* Your task *
Your answer should be the lines of the data below that contain "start".

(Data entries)

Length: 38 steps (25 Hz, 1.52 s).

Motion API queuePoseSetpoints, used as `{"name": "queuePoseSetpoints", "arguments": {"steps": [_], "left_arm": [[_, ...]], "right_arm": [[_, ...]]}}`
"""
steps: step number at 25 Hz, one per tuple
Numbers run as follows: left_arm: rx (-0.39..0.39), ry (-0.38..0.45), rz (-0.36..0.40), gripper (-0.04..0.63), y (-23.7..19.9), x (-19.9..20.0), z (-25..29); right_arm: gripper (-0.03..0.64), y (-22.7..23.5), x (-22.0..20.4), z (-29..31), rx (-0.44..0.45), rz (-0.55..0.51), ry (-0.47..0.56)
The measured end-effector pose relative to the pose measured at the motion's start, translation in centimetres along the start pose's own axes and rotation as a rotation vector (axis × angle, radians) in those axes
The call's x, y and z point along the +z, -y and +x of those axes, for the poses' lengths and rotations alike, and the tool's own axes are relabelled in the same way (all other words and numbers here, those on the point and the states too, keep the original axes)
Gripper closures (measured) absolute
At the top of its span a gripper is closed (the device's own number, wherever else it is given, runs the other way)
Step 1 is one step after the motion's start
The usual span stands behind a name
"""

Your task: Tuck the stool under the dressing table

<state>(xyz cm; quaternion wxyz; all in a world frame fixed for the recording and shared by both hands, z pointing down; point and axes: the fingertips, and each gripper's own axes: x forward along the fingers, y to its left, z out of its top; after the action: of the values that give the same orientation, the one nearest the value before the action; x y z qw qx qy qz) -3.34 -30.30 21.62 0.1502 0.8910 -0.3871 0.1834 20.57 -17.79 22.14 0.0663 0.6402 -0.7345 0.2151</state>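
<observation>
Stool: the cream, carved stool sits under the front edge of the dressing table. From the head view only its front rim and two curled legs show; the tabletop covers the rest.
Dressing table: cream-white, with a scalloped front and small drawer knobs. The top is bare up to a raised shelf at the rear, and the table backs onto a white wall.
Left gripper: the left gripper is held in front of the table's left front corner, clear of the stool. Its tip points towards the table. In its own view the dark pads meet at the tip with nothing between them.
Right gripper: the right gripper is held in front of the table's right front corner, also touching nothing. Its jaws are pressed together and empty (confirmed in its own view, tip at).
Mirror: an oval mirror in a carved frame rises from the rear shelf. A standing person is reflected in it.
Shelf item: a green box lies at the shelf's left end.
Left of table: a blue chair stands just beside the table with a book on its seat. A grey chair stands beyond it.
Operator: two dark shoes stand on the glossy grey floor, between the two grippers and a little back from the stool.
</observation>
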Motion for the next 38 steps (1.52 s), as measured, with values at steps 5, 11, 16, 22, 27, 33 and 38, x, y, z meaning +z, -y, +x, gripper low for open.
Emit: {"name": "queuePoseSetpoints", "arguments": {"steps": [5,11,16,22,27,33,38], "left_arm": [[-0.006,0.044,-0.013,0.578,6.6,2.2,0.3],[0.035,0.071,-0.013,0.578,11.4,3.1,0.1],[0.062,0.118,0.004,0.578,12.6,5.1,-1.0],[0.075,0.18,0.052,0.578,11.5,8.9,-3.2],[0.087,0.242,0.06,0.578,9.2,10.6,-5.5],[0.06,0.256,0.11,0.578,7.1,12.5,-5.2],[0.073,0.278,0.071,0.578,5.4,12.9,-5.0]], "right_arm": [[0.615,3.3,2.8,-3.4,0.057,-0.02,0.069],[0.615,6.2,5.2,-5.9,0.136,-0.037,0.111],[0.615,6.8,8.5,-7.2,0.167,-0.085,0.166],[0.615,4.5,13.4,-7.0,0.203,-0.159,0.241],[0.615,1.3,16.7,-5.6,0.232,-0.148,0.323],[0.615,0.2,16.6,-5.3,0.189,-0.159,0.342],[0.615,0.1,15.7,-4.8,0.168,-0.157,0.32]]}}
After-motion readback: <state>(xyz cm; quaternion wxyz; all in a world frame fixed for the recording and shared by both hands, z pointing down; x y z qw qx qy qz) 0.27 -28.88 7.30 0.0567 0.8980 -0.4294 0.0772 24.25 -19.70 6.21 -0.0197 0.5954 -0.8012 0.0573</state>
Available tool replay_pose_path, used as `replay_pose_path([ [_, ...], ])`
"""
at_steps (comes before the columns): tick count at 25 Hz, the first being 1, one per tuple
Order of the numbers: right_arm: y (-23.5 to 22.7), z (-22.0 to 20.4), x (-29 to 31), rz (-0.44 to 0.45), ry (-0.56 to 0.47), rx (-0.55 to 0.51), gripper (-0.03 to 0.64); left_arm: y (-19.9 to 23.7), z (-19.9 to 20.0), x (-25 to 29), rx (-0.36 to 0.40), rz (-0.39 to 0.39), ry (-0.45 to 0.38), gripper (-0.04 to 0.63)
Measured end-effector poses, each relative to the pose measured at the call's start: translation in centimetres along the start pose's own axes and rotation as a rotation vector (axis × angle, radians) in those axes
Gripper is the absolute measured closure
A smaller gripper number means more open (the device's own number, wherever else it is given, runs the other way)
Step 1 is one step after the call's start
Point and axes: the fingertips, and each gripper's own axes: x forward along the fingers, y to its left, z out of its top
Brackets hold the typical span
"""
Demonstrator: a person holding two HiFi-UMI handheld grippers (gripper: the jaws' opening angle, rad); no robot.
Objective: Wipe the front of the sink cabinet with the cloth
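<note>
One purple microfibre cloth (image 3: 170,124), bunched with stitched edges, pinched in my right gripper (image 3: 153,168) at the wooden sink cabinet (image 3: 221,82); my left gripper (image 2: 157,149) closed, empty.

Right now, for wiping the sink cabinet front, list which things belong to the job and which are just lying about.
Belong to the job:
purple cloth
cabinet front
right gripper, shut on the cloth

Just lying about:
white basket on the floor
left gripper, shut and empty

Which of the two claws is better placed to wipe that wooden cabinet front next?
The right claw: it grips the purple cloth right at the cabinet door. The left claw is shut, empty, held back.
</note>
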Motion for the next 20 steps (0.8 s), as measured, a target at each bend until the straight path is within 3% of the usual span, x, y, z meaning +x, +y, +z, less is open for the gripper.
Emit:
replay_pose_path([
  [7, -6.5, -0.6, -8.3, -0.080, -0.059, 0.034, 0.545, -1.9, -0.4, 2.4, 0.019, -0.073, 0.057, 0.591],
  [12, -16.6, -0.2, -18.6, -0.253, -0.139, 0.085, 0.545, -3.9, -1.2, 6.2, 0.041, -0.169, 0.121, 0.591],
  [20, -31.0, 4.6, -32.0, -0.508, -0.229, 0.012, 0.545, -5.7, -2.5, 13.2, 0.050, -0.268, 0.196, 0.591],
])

* The completed task *
The measured end-effector pose relative to the pose measured at the motion's start, translation in centimetres along the start pose's own axes and rotation as a rotation vector (axis × angle, radians) in those axes
Step 1 is one step after the motion's start
Measured end-effector poses, each relative to the pose measured at the call's start: translation in centimetres along the start pose's own axes and rotation as a rotation vector (axis × angle, radians) in those axes
Step 1 is one step after the call's start

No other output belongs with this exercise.